After the show closed on Broadway, a national tour opened on 8 January 2013 at the Orpheum Theatre in Minneapolis, Minnesota with Wade McCollum as Tick/Mitzi, Scott Willis as Bernadette, and Bryan West as Adam/Felicia. The tour played its final performance on 17 November 2013 at the Paramount Theatre in Seattle, Washington.

===UK tour (2013–14)===
The first UK tour started on 9 February 2013 at the Opera House in Manchester and concluded on 12 April 2014 at the Theatre Royal in Plymouth. Jason Donovan and Noel Sullivan alternated as Tick/Mitzi, with Richard Grieve as Bernadette, and Graham Weaver as Adam/Felicia. The tour included the changes made for the Broadway production, except for the songs by Madonna.

===Stockholm (2013)===
A Swedish production ran from 21 September 2013 to 18 May 2014 at the Göta Lejon in Stockholm, with Patrik Martinsson as Tick/Mitzi, Björn Kjellman as Bernadette, Erik Høiby as Adam/Felicia, and Pernilla Wahlgren as one of the Divas.

===Argentina (2014–15)===
A non-replica staging premiered on 5 February 2014 at the Teatro Lola Membrives, Buenos Aires, starring Alejandro Paker as Tick/Mitzi, Pepe Cibrián Campoy as Bernadette, and Juan Gil Navarro as Adam/Felicia. The Buenos Aires production closed on 31 August 2014 and then was transferred to Teatro Candilejas in Villa Carlos Paz, with Alejandro Paker reprising as Tick/Mitzi, Moria Casán as Bernadette, and Diego Ramos as Adam/Felicia.

===Athens (2014)===
In Greece the show opened on 6 May 2014 at the Badminton Theater in Athens, where it ran until 15 June 2014, with Giorgos Kapoutzidis as Tick/Mitzi, Fotis Sergoulopoulos as Bernadette, and Panagiotis Petrakis as Adam/Felicia. After an hiatus, the production returned to the Badminton Theater from 26 September to 5 October 2014.

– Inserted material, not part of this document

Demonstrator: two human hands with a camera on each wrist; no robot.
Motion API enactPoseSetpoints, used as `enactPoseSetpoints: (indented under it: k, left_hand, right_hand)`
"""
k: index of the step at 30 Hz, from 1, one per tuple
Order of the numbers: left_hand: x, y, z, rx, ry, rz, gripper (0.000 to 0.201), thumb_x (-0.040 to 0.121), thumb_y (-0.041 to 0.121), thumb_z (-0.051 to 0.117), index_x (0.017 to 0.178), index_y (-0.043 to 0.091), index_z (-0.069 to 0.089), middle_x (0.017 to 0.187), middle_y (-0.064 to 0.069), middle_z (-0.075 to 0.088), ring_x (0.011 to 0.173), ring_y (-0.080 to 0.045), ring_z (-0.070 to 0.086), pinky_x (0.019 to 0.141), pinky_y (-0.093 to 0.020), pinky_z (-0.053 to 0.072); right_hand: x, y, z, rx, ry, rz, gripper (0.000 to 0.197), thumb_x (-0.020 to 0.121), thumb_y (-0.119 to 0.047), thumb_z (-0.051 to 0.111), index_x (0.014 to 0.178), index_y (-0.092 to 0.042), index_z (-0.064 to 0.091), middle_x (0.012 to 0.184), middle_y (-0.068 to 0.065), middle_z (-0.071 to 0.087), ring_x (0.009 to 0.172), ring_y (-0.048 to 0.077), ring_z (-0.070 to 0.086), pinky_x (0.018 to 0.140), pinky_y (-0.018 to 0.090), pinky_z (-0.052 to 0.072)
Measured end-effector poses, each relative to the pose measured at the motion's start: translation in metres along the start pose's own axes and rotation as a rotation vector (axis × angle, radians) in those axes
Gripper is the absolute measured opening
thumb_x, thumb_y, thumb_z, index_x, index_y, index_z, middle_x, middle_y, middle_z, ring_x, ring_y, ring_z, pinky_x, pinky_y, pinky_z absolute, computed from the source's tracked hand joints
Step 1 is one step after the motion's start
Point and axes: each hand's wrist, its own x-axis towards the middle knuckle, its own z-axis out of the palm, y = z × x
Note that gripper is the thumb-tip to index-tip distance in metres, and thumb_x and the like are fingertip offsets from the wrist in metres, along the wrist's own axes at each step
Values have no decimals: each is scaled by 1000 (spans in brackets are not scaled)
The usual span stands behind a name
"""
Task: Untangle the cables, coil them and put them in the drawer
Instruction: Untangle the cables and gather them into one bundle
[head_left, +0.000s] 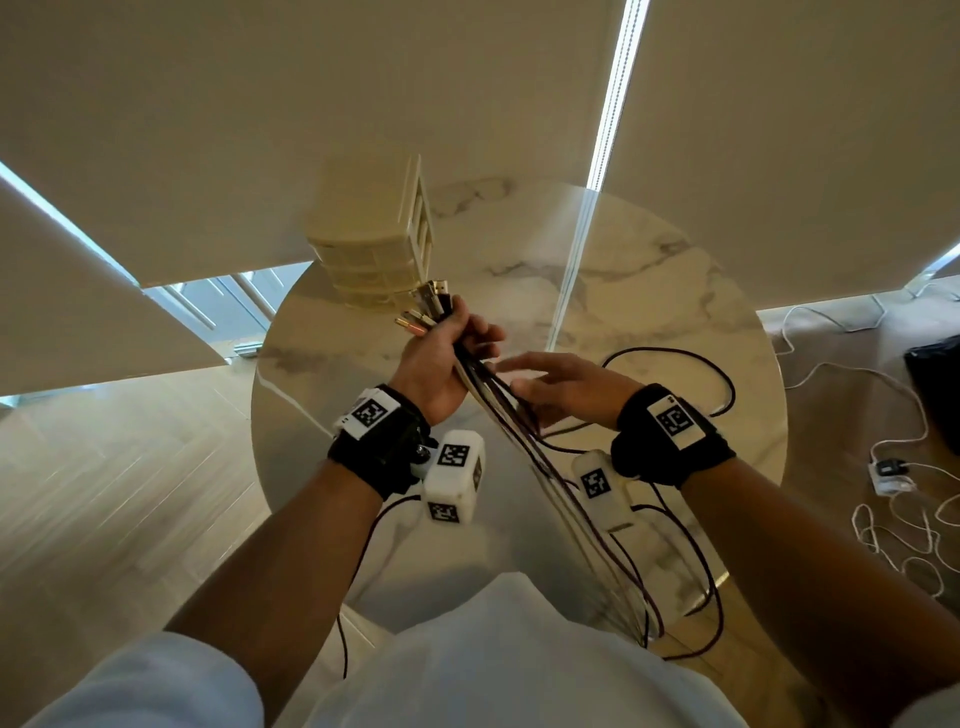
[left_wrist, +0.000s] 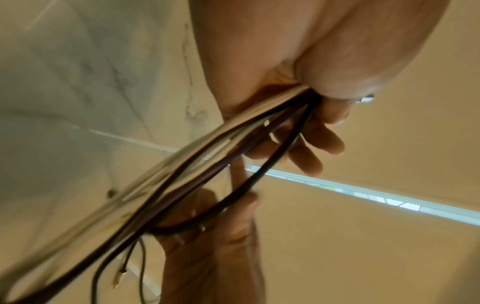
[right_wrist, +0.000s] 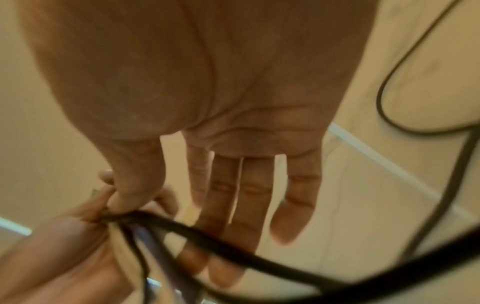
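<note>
My left hand (head_left: 447, 353) grips a bundle of cables (head_left: 524, 431) near their plug ends, above the round marble table (head_left: 649, 291). The plugs (head_left: 426, 306) stick up out of the fist, close to the cream drawer unit (head_left: 374, 244). The dark and pale cables run down toward my body and loop over the table's near edge. My right hand (head_left: 550, 376) is just right of the bundle, fingers straight and spread, against the strands. In the left wrist view the fingers (left_wrist: 322, 142) curl round the bundle (left_wrist: 207, 164). In the right wrist view the flat hand (right_wrist: 249, 195) has a black cable (right_wrist: 233, 251) crossing it.
A dark cable loop (head_left: 722, 384) lies on the table's right side. White cords and an adapter (head_left: 891, 475) lie on the floor at right, with a dark object (head_left: 935, 374) beside them. Pale blinds hang behind the table. Wooden floor is at left.
</note>
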Motion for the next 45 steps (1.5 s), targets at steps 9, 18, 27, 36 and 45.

===Manila and Singapore (2014)===
A non-replica production ran from 9 May to 13 July 2014 at the Newport Performing Arts Theater in Resorts World Manila, with Leo Tavarro Valdez as Tick/Mitzi, Jon Santos as Bernadette, and Red Concepción as Adam/Felicia.

After a limited engagement from 16 to 26 October 2014 at the Resorts World Theatre in Sentosa, Singapore, the production came back to the Newport Performing Arts Theater in Manila from 28 November to 7 December 2014.

===Seoul (2014)===
Jo Kwon from the band 2AM played Adam in a Korean production which ran from 3 July to 28 September 2014 at the LG Arts Center in Seoul.

===Spain (2014–2018)===
In Spain Priscilla premiered on 2 October 2014 at the Nuevo Teatro Alcalá, Madrid, with Jaime Zataraín as Tick/Mitzi, Mariano Peña and José Luis Mosquera alternating as Bernadette, Christian Escuredo as Adam/Felicia, David Venancio Muro as Bob, Rossana Carraro, Patricia del Olmo and Aminata Sow as The Divas, Susan Martín as Marion, Cristina Rueda as Shirley, Etheria Chan as Cynthia, and Alejandro Vera as Miss Understanding.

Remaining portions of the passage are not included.